◆ **Task instructions**:
Before answering, work out how many lines below contain the string "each"; the reply is that number alone.
-- Collected material follows --
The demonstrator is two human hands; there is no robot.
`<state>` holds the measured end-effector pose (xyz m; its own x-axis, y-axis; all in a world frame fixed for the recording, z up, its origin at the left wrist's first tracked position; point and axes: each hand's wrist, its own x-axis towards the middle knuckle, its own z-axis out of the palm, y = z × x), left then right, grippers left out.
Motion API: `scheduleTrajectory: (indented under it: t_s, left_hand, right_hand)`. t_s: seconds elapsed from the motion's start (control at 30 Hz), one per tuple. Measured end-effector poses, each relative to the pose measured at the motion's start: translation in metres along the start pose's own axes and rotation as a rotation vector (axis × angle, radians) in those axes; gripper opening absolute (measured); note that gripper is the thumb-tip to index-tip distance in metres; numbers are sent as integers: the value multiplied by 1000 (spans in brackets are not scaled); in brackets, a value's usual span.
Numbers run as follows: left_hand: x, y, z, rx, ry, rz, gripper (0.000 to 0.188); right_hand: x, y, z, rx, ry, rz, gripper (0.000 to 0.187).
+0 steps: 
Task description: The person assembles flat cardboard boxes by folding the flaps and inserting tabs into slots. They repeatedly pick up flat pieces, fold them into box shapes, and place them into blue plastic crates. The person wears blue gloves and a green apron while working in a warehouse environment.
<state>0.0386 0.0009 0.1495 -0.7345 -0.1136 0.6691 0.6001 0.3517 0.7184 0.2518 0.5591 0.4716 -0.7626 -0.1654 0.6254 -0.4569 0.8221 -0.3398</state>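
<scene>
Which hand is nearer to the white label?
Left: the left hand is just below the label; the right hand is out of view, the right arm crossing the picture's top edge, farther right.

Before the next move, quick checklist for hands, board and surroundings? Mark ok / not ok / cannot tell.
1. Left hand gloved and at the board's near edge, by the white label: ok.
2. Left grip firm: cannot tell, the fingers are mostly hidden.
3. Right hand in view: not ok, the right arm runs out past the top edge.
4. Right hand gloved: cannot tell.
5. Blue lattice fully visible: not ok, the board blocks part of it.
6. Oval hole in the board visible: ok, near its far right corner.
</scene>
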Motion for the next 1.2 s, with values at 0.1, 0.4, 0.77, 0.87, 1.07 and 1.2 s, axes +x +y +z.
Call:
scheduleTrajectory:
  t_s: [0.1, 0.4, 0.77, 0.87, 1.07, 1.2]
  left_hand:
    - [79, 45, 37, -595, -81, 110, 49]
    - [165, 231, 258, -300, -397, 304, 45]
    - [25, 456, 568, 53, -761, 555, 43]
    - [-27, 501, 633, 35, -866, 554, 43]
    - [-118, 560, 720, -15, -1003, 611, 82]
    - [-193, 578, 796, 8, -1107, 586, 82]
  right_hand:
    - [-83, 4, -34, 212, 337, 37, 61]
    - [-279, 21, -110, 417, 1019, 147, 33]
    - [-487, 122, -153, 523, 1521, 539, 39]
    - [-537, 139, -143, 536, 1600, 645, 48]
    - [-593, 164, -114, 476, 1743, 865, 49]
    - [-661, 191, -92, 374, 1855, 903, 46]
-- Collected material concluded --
◆ **Completed exercise**:
2